### The input
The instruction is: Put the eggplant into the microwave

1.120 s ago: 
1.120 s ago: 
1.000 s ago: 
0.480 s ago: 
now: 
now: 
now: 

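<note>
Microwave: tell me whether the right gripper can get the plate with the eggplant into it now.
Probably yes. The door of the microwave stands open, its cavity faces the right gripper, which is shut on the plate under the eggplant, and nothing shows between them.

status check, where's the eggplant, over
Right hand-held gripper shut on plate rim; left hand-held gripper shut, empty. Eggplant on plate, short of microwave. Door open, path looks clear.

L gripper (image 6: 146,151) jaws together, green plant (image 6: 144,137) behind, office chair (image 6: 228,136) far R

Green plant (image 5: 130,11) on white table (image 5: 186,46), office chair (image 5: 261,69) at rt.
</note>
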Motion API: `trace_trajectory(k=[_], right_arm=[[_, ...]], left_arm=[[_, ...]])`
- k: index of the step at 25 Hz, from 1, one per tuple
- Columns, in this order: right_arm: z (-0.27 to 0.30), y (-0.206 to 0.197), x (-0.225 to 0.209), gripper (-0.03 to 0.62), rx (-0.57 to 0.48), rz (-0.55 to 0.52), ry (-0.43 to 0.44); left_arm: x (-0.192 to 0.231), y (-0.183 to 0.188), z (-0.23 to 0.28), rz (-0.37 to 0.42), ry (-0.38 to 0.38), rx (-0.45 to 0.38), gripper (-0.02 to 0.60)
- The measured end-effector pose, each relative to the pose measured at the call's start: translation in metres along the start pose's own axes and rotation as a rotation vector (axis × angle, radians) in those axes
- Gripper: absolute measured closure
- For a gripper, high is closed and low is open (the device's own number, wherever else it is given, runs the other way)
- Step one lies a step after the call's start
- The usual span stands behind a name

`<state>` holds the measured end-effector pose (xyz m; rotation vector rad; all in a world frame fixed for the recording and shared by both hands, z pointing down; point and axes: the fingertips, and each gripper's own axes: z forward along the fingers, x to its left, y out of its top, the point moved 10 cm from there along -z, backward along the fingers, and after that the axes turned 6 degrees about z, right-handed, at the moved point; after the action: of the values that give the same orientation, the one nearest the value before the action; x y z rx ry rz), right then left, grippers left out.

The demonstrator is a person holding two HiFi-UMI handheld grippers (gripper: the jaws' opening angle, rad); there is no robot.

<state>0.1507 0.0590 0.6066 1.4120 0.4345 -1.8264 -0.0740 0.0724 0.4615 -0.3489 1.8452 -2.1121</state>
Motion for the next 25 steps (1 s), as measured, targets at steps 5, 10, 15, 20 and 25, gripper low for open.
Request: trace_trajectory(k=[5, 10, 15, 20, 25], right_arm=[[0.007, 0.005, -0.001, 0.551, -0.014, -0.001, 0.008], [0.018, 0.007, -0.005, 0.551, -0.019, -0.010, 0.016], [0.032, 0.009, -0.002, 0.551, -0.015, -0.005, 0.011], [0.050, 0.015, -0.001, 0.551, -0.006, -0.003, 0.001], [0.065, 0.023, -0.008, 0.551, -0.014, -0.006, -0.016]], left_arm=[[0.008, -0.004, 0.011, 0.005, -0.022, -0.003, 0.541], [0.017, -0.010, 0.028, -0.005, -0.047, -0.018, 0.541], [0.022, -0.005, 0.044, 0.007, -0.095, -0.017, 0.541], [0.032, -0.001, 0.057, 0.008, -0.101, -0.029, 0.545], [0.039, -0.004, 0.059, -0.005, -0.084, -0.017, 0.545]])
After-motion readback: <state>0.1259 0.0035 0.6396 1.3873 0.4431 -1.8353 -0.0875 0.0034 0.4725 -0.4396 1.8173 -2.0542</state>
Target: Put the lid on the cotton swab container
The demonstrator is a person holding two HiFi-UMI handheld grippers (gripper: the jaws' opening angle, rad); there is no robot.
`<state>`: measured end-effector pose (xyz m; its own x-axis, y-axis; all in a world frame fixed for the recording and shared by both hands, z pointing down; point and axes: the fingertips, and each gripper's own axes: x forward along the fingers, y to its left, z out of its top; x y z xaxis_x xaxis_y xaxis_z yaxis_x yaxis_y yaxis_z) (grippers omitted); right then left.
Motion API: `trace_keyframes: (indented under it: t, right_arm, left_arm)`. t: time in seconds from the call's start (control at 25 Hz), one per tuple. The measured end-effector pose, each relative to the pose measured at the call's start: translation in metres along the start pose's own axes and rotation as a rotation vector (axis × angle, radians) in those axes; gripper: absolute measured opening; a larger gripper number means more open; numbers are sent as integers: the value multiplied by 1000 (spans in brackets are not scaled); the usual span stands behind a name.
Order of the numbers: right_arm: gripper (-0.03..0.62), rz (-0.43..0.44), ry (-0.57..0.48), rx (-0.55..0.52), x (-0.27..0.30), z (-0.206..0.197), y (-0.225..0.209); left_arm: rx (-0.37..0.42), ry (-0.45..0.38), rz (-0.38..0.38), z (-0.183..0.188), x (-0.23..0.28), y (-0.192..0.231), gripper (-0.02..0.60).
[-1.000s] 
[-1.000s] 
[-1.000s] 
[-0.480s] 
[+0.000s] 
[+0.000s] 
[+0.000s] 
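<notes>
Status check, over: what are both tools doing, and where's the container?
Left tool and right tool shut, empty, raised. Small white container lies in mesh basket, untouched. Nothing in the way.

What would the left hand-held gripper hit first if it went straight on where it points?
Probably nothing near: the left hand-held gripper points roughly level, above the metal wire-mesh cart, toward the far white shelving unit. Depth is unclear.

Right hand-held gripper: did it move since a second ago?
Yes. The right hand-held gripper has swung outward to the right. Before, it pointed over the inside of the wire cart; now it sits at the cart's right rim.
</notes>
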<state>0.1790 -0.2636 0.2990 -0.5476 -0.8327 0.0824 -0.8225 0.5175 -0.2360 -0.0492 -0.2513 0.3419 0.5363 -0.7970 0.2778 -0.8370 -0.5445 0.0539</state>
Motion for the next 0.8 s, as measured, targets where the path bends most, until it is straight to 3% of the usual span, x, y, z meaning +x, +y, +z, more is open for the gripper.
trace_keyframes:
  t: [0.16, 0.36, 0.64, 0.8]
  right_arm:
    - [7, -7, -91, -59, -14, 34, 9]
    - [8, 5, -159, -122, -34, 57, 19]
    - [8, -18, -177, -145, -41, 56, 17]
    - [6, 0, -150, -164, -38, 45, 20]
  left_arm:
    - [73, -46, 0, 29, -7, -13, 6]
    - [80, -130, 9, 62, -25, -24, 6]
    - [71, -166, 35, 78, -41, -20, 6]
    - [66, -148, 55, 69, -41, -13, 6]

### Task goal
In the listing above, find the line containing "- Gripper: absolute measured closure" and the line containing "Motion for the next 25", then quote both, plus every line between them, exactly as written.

### Exercise result
- Gripper: absolute measured closure
- For a gripper, high is closed and low is open (the device's own number, wherever else it is given, runs the other way)
- Step one lies a step after the call's start
- The usual span stands behind a name

`<state>` holds the measured end-effector pose (xyz m; rotation vector rad; all in a world frame fixed for the recording and shared by both hands, z pointing down; point and axes: the fingertips, and each gripper's own axes: z forward along the fingers, x to its left, y out of its top, the point moved 10 cm from there along -z, backward along the fingers, and after that the axes turned 6 degrees about z, right-handed, at the moved point; after the action: of the values that give the same orientation, the one nearest the value before the action; x y z rx ry rz), right then left, grippers left out.

The demonstrator is a person holding two HiFi-UMI handheld grippers (gripper: the jaws' opening angle, rad); there is no robot.

<state>0.1507 0.0590 0.6066 1.4120 0.4345 -1.8264 -0.0740 0.0724 0.4615 -0.3489 1.8452 -2.1121</state>
Motion for the next 25 steps (1 s), as measured, targets at steps 5, 10, 15, 20 and 25, gripper low for open.

Nothing else is left to add to this answer.